The Austin Chronicle

https://www.austinchronicle.com/books/2001-12-07/83843/

Pages as Presents

2001's crop of coffeetable books

By Dan Oko, December 7, 2001, Books


The Texas Mountain Men

There's a breed of folks spread across the West, and some isolated pockets in the East, who can be identified by their affinity for solitary places found at high altitudes. For lack of a better term, they're mountain people. In Texas, they can be found in the far western part of the state, where ranges such as the Guadalupes, Davis Mountains, Chisos, and Franklins rise hundreds and thousands of feet above the desert floor. In their beautiful new picture book, Texas Mountains (UT Press, $39.95), photographer Laurence Parent and Texas Monthly Senior Editor Joe Nick Patoski capture a side of Texas that strangers to the state and many dedicated flatlanders would have a tough time recognizing.

The highlight of the book is Parent's full-color photographs, capturing the many moods of the Texas highlands -- rich tableaus of various ranges, valleys, and stony outcroppings documented in an array of seasons and under a variety of conditions. Patoski describes them as "a stone freak show of weird globs, jagged spires, gravity-defying balancing acts, marbled swirls, scoops of melted ice cream, and dribbled sandcastles that vary wildly from extraterrestrial to lunar in appearance."
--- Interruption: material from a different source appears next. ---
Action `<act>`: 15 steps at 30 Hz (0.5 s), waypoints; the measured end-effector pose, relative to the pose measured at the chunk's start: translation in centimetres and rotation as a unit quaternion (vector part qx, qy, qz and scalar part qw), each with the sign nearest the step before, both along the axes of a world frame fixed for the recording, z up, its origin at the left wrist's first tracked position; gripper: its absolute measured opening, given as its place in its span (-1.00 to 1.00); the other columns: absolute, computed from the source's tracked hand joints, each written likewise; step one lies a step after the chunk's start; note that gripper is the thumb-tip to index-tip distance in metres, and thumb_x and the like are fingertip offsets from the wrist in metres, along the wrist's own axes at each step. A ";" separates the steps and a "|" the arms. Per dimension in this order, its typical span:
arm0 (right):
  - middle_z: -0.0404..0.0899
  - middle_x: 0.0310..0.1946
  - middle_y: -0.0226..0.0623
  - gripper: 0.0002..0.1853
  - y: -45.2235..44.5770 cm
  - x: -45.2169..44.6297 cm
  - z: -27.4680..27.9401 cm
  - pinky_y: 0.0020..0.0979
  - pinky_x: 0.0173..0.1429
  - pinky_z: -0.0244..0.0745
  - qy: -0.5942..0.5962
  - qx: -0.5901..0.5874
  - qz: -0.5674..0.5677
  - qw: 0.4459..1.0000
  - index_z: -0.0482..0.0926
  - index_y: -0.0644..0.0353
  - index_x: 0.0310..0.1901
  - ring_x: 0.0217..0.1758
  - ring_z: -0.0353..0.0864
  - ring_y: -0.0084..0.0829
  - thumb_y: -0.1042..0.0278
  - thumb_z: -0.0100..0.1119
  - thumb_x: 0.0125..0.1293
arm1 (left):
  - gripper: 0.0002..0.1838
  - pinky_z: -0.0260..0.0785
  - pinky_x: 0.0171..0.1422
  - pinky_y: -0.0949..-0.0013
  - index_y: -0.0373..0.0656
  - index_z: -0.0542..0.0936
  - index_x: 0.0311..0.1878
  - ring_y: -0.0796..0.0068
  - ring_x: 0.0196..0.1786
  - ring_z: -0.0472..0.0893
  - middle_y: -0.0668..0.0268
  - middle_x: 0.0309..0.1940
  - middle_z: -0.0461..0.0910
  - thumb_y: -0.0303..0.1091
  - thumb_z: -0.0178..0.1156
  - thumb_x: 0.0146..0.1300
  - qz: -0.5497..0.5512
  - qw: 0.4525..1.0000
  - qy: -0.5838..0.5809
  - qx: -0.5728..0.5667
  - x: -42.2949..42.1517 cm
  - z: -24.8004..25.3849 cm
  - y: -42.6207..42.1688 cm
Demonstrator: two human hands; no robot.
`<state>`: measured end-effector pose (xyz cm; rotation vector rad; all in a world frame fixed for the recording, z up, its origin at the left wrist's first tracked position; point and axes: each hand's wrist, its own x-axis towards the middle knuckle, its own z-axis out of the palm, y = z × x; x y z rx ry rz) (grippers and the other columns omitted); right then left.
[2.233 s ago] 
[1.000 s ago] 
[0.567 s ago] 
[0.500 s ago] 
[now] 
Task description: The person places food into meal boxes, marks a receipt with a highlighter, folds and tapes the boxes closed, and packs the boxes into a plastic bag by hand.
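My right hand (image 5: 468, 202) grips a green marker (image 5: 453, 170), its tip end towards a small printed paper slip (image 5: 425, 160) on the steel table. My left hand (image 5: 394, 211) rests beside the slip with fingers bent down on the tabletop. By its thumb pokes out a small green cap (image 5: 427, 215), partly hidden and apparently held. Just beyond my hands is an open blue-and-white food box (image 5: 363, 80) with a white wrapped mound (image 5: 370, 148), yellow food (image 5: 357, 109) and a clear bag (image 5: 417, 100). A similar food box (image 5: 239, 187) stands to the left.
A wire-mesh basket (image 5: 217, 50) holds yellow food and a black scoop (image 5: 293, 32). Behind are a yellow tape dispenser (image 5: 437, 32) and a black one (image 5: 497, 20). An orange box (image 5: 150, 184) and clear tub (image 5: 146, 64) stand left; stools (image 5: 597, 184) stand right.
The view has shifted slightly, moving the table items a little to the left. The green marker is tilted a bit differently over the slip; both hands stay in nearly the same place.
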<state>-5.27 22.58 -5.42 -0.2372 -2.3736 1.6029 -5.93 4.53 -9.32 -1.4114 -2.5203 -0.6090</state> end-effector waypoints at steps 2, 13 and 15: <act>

As an added bonus, Texas Mountains provides many vistas inaccessible to the general public. Some of these photos have been taken on private ranches, some of which provide guest services, but which are also owned and operated by men and women divided over the question of whether outsiders should be welcomed. These are mountain people, after all, and among the reasons they've chosen to live amongst the buttes, arroyos, and peaks of West Texas is the region's spare population, growing though it may be. For fans of the public places documented in Parent's photos, including Big Bend and Guadalupe Mountains national parks, spellbinding images provide a rough and ready reminder of the sacred beauty that can be found at high altitude.

These almost-too-gorgeous photos transcend the prettiness of postcards; the 10-by-11-inch, coffeetable format allows Parent to effectively hint at the scale of the landscape. By contrast, Patoski applies most of his able-bodied prose to the job of documenting the ranchers, restaurateurs, teachers, and scientists who people West Texas -- a welcome choice given that not a single human figure is depicted in the book. Still, Parent and Patoski make the scenery come alive. So, while one might argue that Patoski missed a chance to air more diverse ideas about environmental protection, the book inspires an appreciation of its subjects, geological and otherwise.